Мрак! Так темно, будто солнце никчемно погасло!
А в глаза мне залили не капли, а черную краску.
Мрак! Он потрогал меня сверху донизу скальпелем.
В голове так несносно мерещатся полосы пламени!
Тесно! Я в какой – то коробке, где так трудно дышать.
Я всегда торопился пожить, но сегодня помру не спеша.
Тесно! В этом ящике мало места для тоски или боли.
Но я сильный: смогу протянуть свои длинные ноги!
Тихо! Только грудь разрывая, сердечко колотится.
Но, скоро и это землетрясение навечно закончится.
Тихо! Только слезы стекают по складкам морщины…
И я все же, наверное, слаб, ведь не плачут мужчины.
Сука! Штаны и сорочка будут моей робой веками.
Хоть через минуты змеи в глазах станут дробовиками.
Я не родился в рубашке, но хотя бы в ней подохну:
Под выстрелы этих смертельных и тленных аккордов.
Сука! Останусь тем, кто убийственно жадно дышит.
И я кричу вам, но меня никто как всегда не услышит.
Сука! Скоро темень затянет меня глоткой Кракена.
И выплюнет на радость тем, кто бездонно оплакивал.
Я помню, меня нашли спящего трупом на остановке.
Я видел горящие очи родных, даже нудных знакомых.
Я умер, как пес, на обочине, псиной усталым, избитым.
Увидел мою могилу, дружок? Знай, где собака зарыта!
Помню, как на погосте я восседал перед поприщем.
А жизнь – это точно игра: то в ящик, то в перевертыши.
Я помню до дрожи отца, что песочек вслепую кидал.
Ему кричат «засыпай»! А ведь это я скоро усну навсегда!
Я помню набор прощальных стенаний, напевы, стуки.
Одни сходили с ума, другие сходили с петель, сука!
Я помню, как мать все хотела устроить меня получше.
И из-за толстых гвоздей не суждено мне никак наружу.
Помню, как хотел много травы и всего подороже.
Но сейчас моих ран не залечит, ни один подорожник.
И я стал богаче любого короля и сенатора ушлого.
Да, у меня ни гроша! Но ведь мне, правда, не нужно!
И сейчас в деревянном пиджаке я потерянно скомкан.
И, кажется, для него, увы, не было моей ростовки!
«Он был широкой души…» -да, это фраза надгробия.
А мне жутко и тесно, будто у меня клаустрофобия!
И, видимо, да, эта прощальная песенка спета!
А темень меня соблазнит, обнажив весь спектр!

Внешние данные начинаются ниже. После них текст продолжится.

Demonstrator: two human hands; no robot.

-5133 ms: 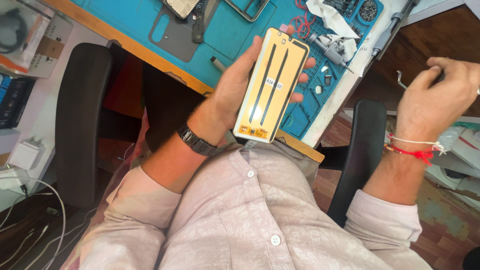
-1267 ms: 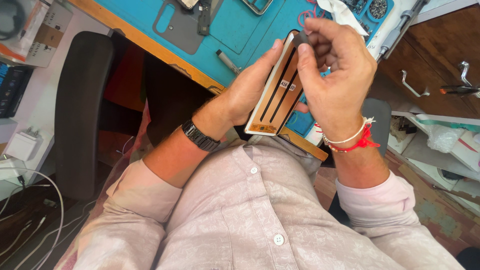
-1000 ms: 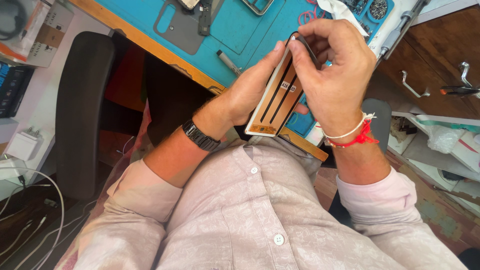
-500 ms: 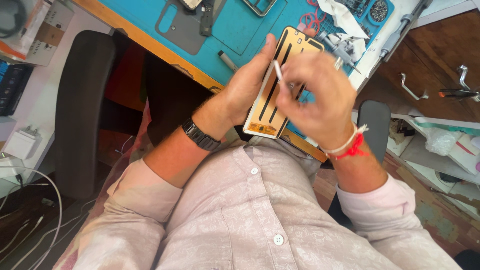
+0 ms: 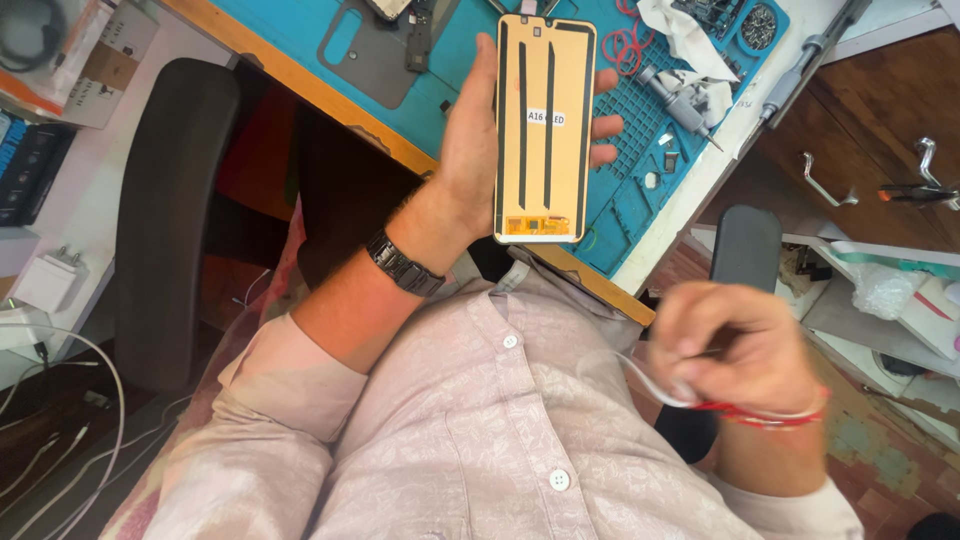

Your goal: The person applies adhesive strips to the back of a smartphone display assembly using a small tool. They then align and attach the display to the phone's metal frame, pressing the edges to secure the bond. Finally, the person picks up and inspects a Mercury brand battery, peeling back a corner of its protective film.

Но я не один умру! Знайте, что вовсе я не один!
Со мной муравьи допоют этот несносный мотив!
Вы меня не оставите, знаю, ведь я нажива для вас.
И я живой труп, а значит скоро паршивый экстаз.

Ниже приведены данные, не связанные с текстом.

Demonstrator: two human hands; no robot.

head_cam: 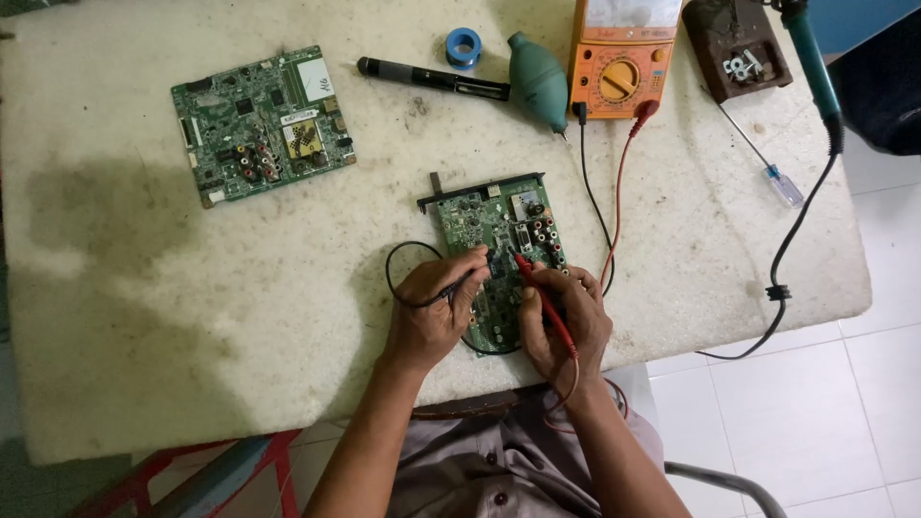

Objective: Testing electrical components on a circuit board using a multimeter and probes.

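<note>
Worn and stained, the pale worktable stands on a white tiled floor and carries the whole set-up. At its near edge lies a green circuit board, flat, with its connector block toward the right. The left hand has its fingers closed narrowly on a black test probe, tip down on the board's middle; the right hand pinches a red test probe, tip set close beside the black one. Both leads run up to the orange analogue multimeter at the far edge and are plugged in, so probing appears under way; the meter reading cannot be made out. A second green circuit board lies well apart to the left, untouched. The one container, a brown tray-like stand at the far right, holds a few small metal screws. Near the meter lie a green rubber blower, a blue tape roll and a black pen-shaped tool.
</note>
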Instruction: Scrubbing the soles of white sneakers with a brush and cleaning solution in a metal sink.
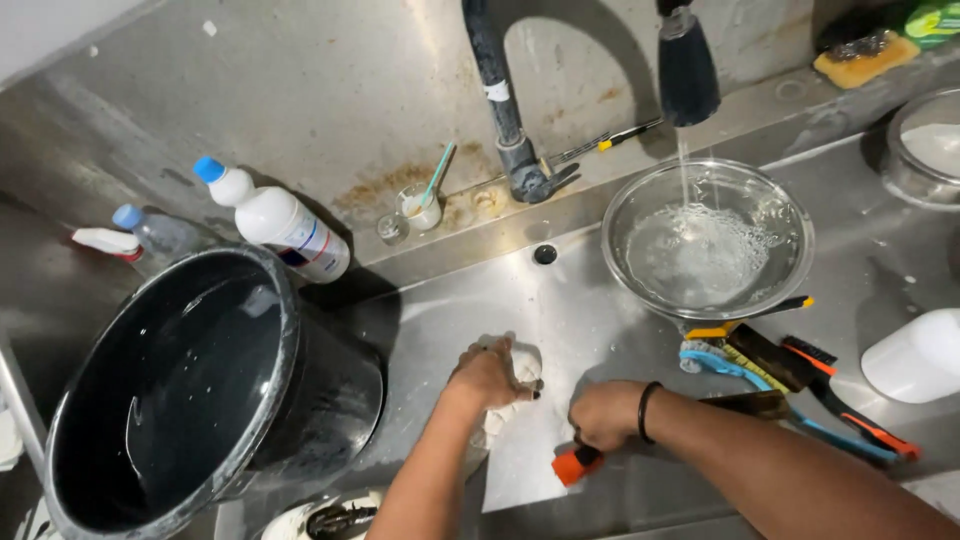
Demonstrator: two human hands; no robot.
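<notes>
The left hand (490,375) clutches a white cloth (520,395); the right hand (603,413) grips an orange-handled tool (577,465). Beyond the left hand leans a white, blue-capped bottle (275,222) with a blue-striped label.

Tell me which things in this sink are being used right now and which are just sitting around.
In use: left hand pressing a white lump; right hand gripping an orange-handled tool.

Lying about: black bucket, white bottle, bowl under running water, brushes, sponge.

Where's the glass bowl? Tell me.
In the head view, the glass bowl sits upper right in the steel sink, under the running spray tap, above the brushes.
</notes>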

Всего какая –то пара минут, да, и уже тоски нету.
А вы любезно меня оголите прямо до скелета.
Больше мне нечего дать, ведь я беспомощный тут.
А трупоеды меня пощекочут, а после сожрут.

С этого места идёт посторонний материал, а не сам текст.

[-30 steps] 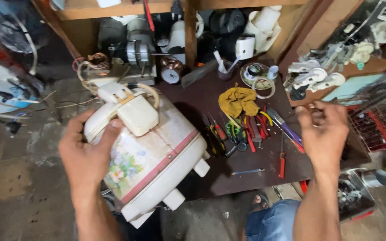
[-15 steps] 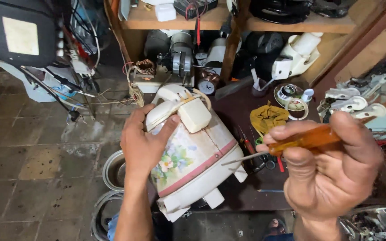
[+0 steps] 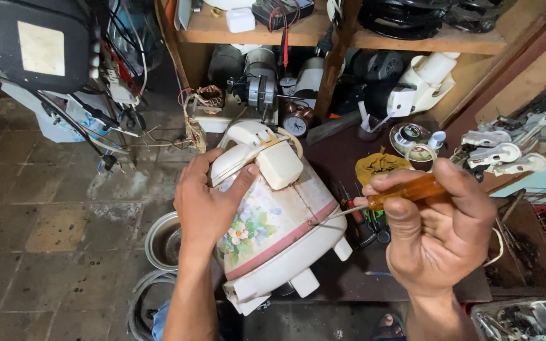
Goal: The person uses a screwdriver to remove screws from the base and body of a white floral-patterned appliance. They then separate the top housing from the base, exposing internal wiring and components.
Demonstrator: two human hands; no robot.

И их пир во время чумы вдруг сразу станет неземной,
Ведь в этой пищевой цепочки я самое слабое звено.
Какие мне свитки ворохом, какие мне бары тучами?
Ведь я сейчас Гоголь, а никак не Байрон и Тютчев.
Какие штрихи и наброски? Какие стихи или проза?
Когда ты лежишь и гниешь под могильными досками!
Какие уже тут репрессии, какие уже тут конвульсии?
Лишь только эта депрессия, что поглощает без устали!
Зачем нужны эти мелочи, когда раскурочен заживо?
Когда в кабинете черном даже нет замочной скважины!
И эти мгновенья удушья мне давно все выбили нравы.
Выхода нет только из гроба, да, сука, вы были правы!
Простите за все меня, за палитру небрежных оскалов.
Быть может когда – то разбил ваши надежды о скалы.
Я верю, что для вас был когда -то слабеньким светом.
Что в вашей жизни оставил хоть маленький слепок.
Простите. Мне так бы хотелось заново все поменять.
И я не хочу умирать! Боже, как я не хочу умирать….
И кислород на исходе, а я лишь измученный призрак.
Надеюсь, найду себе место хотя бы в будущей жизни.
И в колыбели посмертной теперь вдруг стало пусто…
Я жил, как умел, но сейчас уже труп. Все. Задохнулся.
Весна 2017. Когда я в следующий раз умру - положите мне, пожалуйста, что -нибудь острое в карман, может, тогда будет шанс выбраться. И да, никогда не забивайте гвозди до конца.